Моя любовница — пожалуй, нет, возлюбленная (любовница — слишком грубо) — сестра верного Себастьяна. Он говорит — молочная сестра, не замечая, что он и Шарлотта похожи как две капли воды. Разве что волосы у нее темные и глаза голубые. Но волосы и глаза не скроют ни рост, ни сложение, ни форму глаз и рук, ни разлет бровей. Да у них даже улыбка одинаковая — верхние клыки чуть повернуты. Я с первого взгляда понял, что девушка — дочь старого лорда Браенга.
Сознаюсь перед самим собой — для меня это сыграло роль. Я всегда восхищался Себастьяном, его изяществом и непринужденностью манер, его гордой статью. Восхищался и… вожделел.
Королевский двор полон соблазнов. Мой первый блистательный брат одинаково горячо любит как женщин, так и мужчин. Возможно, это связано с тем, что его зверь невероятно силен и стремится подмять под себя всех вокруг. Мужчины в его постели бывают даже чаще. Он создан подавлять и властвовать.

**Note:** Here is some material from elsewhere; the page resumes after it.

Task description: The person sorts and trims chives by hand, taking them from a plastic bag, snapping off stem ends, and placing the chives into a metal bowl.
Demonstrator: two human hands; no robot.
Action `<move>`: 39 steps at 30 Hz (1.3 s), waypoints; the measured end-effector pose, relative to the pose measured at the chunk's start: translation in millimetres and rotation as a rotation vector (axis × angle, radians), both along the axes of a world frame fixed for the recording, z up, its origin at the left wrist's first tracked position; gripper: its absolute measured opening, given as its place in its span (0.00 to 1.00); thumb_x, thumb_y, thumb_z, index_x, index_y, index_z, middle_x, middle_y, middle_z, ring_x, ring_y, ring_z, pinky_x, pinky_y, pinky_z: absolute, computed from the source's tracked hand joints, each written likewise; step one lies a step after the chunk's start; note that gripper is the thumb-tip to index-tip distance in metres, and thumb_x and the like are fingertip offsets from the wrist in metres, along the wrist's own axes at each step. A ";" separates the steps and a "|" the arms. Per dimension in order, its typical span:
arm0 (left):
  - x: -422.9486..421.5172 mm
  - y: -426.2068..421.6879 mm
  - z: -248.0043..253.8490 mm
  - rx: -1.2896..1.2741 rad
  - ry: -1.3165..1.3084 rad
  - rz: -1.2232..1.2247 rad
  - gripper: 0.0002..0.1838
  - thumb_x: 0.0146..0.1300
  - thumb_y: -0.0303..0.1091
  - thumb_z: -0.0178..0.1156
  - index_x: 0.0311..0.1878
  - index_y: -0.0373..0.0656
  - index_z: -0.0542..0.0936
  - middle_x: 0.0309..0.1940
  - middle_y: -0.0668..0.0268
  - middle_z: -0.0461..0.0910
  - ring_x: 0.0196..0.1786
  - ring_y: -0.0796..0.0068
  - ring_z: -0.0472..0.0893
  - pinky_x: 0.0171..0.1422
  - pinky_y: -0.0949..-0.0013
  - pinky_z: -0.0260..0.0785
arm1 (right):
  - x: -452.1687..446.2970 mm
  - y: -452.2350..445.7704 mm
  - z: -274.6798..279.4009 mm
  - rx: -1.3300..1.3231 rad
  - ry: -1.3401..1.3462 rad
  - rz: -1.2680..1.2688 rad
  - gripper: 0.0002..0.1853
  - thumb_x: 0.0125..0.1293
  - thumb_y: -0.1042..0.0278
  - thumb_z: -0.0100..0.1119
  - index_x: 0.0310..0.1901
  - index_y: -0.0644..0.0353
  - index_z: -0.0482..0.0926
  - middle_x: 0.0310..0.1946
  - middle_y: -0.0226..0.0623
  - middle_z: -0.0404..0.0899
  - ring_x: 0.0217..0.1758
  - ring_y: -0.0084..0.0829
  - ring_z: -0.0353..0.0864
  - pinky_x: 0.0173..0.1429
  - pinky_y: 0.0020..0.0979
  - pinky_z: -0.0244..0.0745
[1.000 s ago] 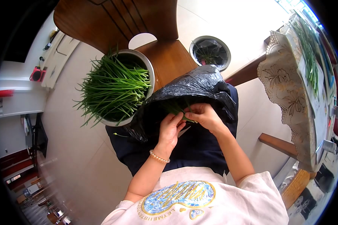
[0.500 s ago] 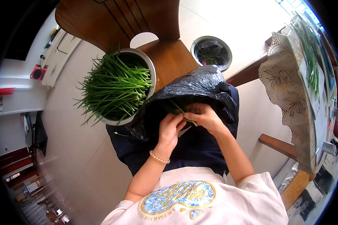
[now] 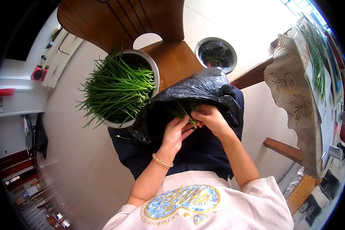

Я не раз видел… видел многое в кулуарах дворца, но предпочитал традиционные отношения. Мне был противен разврат. Оттого я и невесту выбрал самую скромную, самую чистую. Мне казалось, что ее святость осенит и меня. Рядом с ней я очищался.
Но Браенги, Браенги… Как хороши они! Издревле у каждого короля есть свой Браенг. О, эта проклятая верность — есть ли род, столь верный короне? Короне — или лично мне? Себастьян был мой с потрохами. Мой личный красивый Браенг! Прикажи я — и он выйдет в окно. Прикажи — и убьет.